▶ Problem details:
Exactly as they appear below, repeat the lines from the one with "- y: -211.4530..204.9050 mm" through the one with "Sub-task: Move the", and no others.

▶ Information shown:
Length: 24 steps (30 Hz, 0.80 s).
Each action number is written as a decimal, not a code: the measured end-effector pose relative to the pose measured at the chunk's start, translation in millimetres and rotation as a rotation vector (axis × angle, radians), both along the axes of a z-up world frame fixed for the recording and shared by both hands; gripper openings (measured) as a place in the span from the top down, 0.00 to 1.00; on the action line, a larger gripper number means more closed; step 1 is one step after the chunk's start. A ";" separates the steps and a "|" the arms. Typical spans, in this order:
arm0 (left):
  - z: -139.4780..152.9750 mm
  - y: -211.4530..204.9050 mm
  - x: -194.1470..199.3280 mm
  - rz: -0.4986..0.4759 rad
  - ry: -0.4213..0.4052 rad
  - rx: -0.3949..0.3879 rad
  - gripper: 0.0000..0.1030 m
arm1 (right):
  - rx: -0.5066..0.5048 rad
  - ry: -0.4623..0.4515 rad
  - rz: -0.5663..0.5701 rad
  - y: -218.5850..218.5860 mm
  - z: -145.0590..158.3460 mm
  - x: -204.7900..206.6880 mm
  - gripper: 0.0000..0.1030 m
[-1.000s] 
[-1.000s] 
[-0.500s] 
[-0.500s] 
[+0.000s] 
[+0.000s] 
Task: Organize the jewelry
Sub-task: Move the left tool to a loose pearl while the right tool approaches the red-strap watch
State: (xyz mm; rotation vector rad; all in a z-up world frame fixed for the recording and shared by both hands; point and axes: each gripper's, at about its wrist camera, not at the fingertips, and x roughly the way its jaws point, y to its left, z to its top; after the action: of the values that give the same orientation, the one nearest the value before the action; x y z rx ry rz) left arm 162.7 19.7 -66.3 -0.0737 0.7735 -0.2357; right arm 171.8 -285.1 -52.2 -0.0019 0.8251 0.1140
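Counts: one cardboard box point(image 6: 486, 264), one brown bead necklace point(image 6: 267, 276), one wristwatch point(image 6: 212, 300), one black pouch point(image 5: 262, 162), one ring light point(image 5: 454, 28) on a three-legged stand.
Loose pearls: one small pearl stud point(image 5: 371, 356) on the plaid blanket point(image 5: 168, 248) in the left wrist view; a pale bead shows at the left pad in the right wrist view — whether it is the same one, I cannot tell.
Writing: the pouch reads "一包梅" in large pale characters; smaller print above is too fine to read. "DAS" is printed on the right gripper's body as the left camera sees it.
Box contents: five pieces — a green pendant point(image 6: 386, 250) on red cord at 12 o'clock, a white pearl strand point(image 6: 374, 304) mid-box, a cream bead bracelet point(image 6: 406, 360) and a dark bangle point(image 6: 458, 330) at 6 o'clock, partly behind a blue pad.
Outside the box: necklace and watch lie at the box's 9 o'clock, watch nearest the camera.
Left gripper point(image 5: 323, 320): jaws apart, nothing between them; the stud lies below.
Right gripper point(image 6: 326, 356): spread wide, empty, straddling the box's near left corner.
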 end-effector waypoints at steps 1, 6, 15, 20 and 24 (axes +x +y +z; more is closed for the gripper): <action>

▶ Task result:
  - y: -211.4530..204.9050 mm
  - x: -194.1470..199.3280 mm
  - rz: -0.4986..0.4759 rad
  - ry: -0.4213..0.4052 rad
  - rx: -0.3949..0.3879 rad
  - gripper: 0.0000..0.1030 m
arm1 (right):
  - rx: -0.5066..0.5048 rad
  - ry: -0.4623..0.4515 rad
  - rz: -0.5663..0.5701 rad
  - y: -218.5850..218.5860 mm
  - z: -145.0590..158.3460 mm
  - x: -204.7900..206.6880 mm
  - gripper: 0.0000..0.1030 m
[-1.000s] 
[-1.000s] 
[-0.500s] 
[-0.500s] 
[+0.000s] 
[+0.000s] 
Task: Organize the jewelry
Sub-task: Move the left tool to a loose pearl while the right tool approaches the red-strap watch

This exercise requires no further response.